Turkish commander says he warned superiors before Uludere massacre

Turkish commander says he warned superiors before Uludere massacre

ANKARA
Turkish commander says he warned superiors before Uludere massacre

34 civilians were killed when the Turkish army carried out air strikes in the village of Ortasu, near the Turkish-Iraqi border.

Colonel Aygün Eker, who was a military intelligence officer at the time of the Uludere massacre in the southeastern province of Şırnak, has said he warned his superiors before the fatal air strike.

More than three years after the killing of 34 civilians, mostly youth, in the town of Uludere after allegedly being mistaken for militants belonging to the outlawed Kurdistan Workers’ Party (PKK), Aker reportedly said he had warned his superiors that the target could be civilians, not militants.  

His evaluation on the footage from the unmanned aerial vehicles was that the suspected group consisted of smugglers, not members of the PKK, and prepared to stop group before an airstrike by the military, daily Milliyet quoted him as saying Feb. 16.

They concluded that the PKK was active in the region and the group might be acting under the knowledge of the PKK and might, as well as includes some of its members, Eker said.

His superior Brigadier Gen.

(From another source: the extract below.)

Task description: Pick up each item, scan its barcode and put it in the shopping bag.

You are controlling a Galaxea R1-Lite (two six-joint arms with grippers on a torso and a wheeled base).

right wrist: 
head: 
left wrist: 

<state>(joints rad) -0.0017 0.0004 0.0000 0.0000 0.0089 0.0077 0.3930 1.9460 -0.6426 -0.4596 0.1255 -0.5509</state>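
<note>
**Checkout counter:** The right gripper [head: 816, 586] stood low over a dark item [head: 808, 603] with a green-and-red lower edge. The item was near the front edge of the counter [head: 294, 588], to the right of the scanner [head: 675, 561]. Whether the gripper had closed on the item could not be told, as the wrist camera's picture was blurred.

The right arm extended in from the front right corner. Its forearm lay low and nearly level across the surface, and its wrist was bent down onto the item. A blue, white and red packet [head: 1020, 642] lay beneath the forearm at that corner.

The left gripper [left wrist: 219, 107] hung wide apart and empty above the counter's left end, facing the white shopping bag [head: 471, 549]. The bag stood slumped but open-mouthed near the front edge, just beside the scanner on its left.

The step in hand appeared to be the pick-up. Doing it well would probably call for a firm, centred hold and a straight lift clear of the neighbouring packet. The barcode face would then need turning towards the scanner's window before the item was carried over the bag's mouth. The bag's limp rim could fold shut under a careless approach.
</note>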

Halil Erkek also agreed to his conclusion, but Corps Commander Yıldırım Güvenç commented that the group was the PKK, ordering artillery fire, according to Eker.

In further hesitance, Eker said he carried the issue to the 2nd Army Commandership, receiving an order not to act until receiving confirmation from the Land Forces. However, the Corps Commander insisted on the artillery attack, he said.

In further evaluations in the light of additional footage from a predator, a U.S.-made UAV, the call for an attack was canceled as the order was changed into catching the group members as they passed through the border into Turkey.

After receiving the information that the General Staff decided hours later on an air strike, Eker said he had warned Servet Yörük, the 2nd Army Commander that the decision was “wrong” and it might have “fatal results.”

However, Eker quoted his commander as saying “the General Staff would not make such a decision if they did not have certain information.”

“There was a contradiction between the Army Commandership’s opinion and those who planned the air strike,” Eker said. “As those at the Image Inspection Center, we thought that the body that ruled for the airstrike had confirmed information that we did not possess. Still, we were not consulted,” he said, noting that this was against the former practices as their earlier calls for an airstrike were also rejected in the past. Still, some aerial operations abroad were made without any consultancy, he added.

The massacre took place Dec. 28, 2011, when the Turkish army carried out air strikes in the village of Ortasu (Roboski in Kurdish), near the Turkish-Iraqi border.

Eker also said he provided this information in his testimony on Dec. 23, 2013, but this was not included in a General Staff filing to the Constitutional Court, Milliyet reported.